Let us go a bit deeper into Aristotle’s take on teleology by considering the following quote:

The soul is the cause or source of the living body. The terms cause and source have many senses. But the soul is the cause of its body alike in all three senses, which we explicitly recognize. It is (a) the source of origin of movement, it is (b) the end, it is (c) the essence of the whole living body. (Aristotle 1970, II, 4)

How can the soul encompass all of these defining attributes (movement, goal orientation, and essentiality/evaluation) of the organism? Aristotle constructs such a soulful philosophy by letting the soul be defined as a patchwork of active and passive forces (Koutroufinis 2014, 2016).

As such, in his philosophical system, Aristotle distinguishes between energeia and entelechia (Chelsea 2015, p. 10–11; Koutroufinis 2016, p. 421). Energeia is the act of forming. The semantics of the term can be approximated as is-at-workness (Sachs 1995, p. 102). Entelechia—historically appropriated as the term entelechy—is the form of the final state at which we aim. The term entelechia is a contraction of enteles, meaning completed or full-grown, and echein derived from the term hexis. Entelechia refers to an entity having a specific mode of existence due to its active engagement in the enteles, that is, its own completion (Sachs 1995, p. 245).

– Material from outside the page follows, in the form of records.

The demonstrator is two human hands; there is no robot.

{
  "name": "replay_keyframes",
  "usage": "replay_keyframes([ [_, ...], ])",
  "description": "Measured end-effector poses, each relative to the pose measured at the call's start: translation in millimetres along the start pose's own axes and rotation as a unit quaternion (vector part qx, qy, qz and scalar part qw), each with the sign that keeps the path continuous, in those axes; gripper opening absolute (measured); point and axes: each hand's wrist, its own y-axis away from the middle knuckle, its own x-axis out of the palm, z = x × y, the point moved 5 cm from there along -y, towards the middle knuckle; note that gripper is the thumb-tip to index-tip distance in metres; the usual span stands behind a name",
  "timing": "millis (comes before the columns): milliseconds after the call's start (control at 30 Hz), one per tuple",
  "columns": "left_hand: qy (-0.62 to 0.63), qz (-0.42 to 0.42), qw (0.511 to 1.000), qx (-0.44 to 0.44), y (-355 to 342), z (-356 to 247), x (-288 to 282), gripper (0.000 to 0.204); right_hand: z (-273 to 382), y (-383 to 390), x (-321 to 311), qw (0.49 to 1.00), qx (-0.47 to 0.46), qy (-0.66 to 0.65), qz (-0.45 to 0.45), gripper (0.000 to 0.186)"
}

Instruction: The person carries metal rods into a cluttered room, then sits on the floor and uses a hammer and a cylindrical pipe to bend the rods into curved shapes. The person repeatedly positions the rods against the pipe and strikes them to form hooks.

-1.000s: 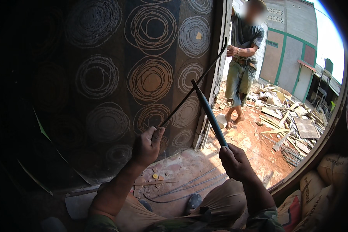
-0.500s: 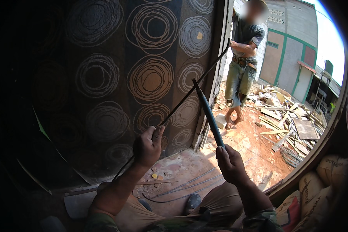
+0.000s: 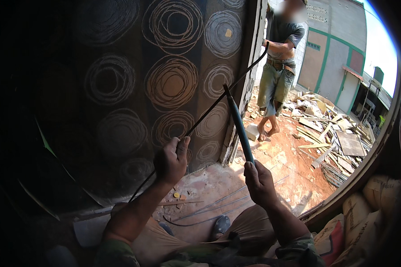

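My left hand (image 3: 171,160) is closed around a long, thin dark rod (image 3: 205,113). The rod runs from beside my left forearm up to the right and curves upward near its far end. In my right hand (image 3: 261,183) is a thick dark green bar (image 3: 241,129) with a narrower dark tip. That tip meets or overlaps the rod in the picture; I cannot tell whether they touch. Both hands are raised in front of my knees, well apart from each other.
A person (image 3: 280,58) stands cross-legged beyond the doorway, an arm at its frame (image 3: 249,84). Broken boards (image 3: 334,129) lie piled outside. A wall with circle patterns (image 3: 171,82) stands at left. Thin rods (image 3: 209,209) lie on the floor; filled sacks (image 3: 361,222) are stacked at right.
The scene has shifted slightly up in the picture. My right hand and the green bar are a little farther left and higher. Both grips stay the same.
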Motion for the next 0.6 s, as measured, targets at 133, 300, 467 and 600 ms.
replay_keyframes([
  [133, 0.061, 0.052, 0.996, -0.029, 1.1, 8.9, 6.9, 0.052, 6.7, -2.4, -10.4, 0.988, 0.065, -0.112, 0.081, 0.039],
  [300, 0.058, 0.099, 0.993, -0.016, 0.7, 13.7, 28.5, 0.052, -5.3, -0.7, -58.0, 0.992, 0.035, -0.086, 0.081, 0.038],
  [467, 0.026, 0.124, 0.992, -0.009, -0.1, 14.8, 40.8, 0.050, -21.4, -7.1, -99.1, 0.987, 0.022, -0.149, 0.050, 0.040],
  [600, -0.009, 0.165, 0.986, -0.012, -2.7, 13.4, 63.7, 0.051, -70.3, -26.7, -137.7, 0.973, -0.023, -0.213, -0.089, 0.038],
])
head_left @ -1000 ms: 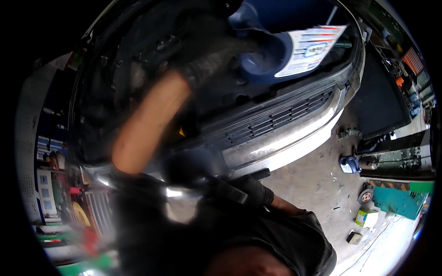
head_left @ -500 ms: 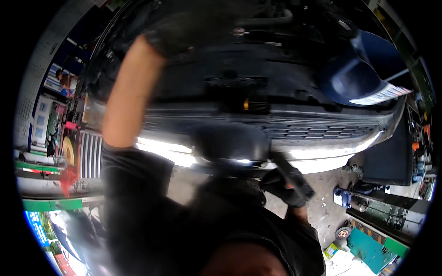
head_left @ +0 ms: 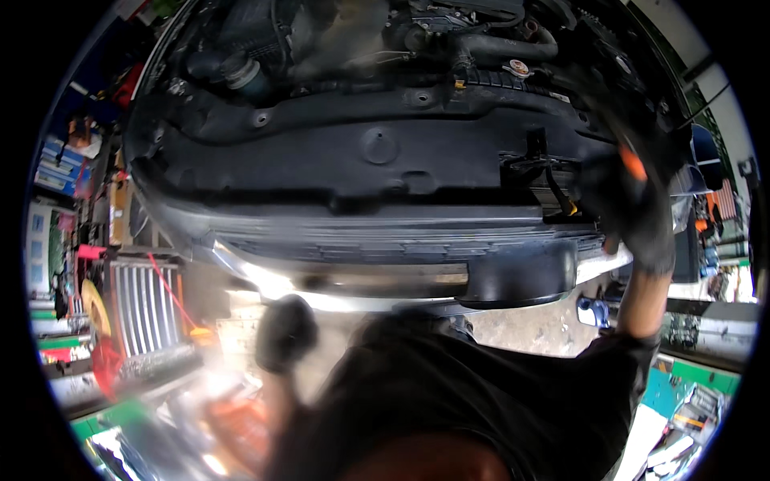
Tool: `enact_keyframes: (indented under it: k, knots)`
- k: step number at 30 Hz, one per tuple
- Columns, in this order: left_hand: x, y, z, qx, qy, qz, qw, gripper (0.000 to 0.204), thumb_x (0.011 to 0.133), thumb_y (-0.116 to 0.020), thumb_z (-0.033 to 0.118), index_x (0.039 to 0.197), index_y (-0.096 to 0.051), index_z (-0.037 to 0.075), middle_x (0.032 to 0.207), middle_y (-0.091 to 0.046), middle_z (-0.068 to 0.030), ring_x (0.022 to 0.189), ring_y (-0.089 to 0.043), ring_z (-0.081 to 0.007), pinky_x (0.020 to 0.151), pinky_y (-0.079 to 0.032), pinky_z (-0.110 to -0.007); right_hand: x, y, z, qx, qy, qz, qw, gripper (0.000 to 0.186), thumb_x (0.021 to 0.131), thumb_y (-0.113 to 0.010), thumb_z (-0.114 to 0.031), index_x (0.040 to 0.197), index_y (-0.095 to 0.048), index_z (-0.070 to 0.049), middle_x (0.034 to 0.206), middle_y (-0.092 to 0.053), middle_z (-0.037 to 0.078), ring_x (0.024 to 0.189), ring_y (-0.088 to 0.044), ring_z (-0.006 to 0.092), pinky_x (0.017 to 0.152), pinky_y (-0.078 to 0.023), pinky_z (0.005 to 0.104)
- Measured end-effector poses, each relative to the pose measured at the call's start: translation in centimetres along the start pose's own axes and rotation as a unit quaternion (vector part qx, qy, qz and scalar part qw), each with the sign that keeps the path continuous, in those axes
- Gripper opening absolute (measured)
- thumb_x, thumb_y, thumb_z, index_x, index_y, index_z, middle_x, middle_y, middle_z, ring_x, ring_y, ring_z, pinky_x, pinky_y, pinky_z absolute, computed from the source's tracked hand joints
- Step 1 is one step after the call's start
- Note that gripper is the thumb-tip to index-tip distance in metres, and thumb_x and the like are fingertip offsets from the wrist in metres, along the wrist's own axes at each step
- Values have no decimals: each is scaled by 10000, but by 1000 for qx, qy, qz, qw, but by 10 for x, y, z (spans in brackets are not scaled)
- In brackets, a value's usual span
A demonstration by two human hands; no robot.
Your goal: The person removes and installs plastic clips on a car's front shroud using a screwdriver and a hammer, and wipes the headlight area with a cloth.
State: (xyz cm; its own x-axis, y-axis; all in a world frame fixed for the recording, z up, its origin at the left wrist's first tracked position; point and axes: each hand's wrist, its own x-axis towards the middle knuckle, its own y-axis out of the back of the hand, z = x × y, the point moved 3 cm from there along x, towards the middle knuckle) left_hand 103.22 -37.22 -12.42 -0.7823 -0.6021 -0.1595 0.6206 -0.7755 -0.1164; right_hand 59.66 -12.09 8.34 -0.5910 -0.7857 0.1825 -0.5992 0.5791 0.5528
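My left hand [head_left: 287, 333], in a black glove, is low in front of the car's pale, shiny bumper edge [head_left: 337, 301]. Motion smears its fingers, so I cannot tell whether it holds anything. On the right, my gloved right hand [head_left: 634, 208] is raised over the front corner of the open engine bay. It is closed round a dark tool with an orange patch [head_left: 633, 163], whose exact kind is blurred. A black plastic cover [head_left: 321, 152] spans the front of the bay, with a gap near my right hand where a yellow-tipped part [head_left: 570, 208] shows.
A black rounded box-like piece [head_left: 521, 276] sits against the bumper. The radiator cap [head_left: 518, 68] and hoses lie behind the cover. A dark blue container [head_left: 706, 156] stands at the far right. At left is a striped metal grille panel [head_left: 147, 309], beside a red thing [head_left: 104, 367].
My left hand has come down from over the engine bay to the front of the bumper. My right hand has risen with the dark tool. The view has shifted left.
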Motion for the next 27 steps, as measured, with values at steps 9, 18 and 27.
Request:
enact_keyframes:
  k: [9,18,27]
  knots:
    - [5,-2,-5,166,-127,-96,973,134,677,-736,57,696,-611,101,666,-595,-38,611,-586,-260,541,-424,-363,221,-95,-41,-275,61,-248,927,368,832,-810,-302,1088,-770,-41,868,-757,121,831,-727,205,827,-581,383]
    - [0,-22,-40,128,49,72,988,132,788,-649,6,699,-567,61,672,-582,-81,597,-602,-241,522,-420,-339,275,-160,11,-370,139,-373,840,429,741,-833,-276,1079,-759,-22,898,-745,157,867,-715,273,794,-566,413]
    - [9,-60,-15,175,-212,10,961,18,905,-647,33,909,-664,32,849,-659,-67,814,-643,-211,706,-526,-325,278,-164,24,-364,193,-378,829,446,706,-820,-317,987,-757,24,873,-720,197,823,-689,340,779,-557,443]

These distinctions between active and passive forces are put to work in Aristotle’s biology of the soul: processes that occur in an organism are all determined by the soul, that is, the psyche, the particular energia (ἐνέργεια) of the organism. The soul itself culminates in eidos (εἶδος). The eidos is the form of the species (i.e., the particular entelechia), that is, a form towards which the given organism unfolds, as it represents the ideal of its species (Aristotle 1970, II, 1).

This formal cause of an organism can also be understood as life, by which Aristotle understands the capacities of unprecedented growth and decay patterns, plus self-nourishment (Aristotle 1978, II, 4).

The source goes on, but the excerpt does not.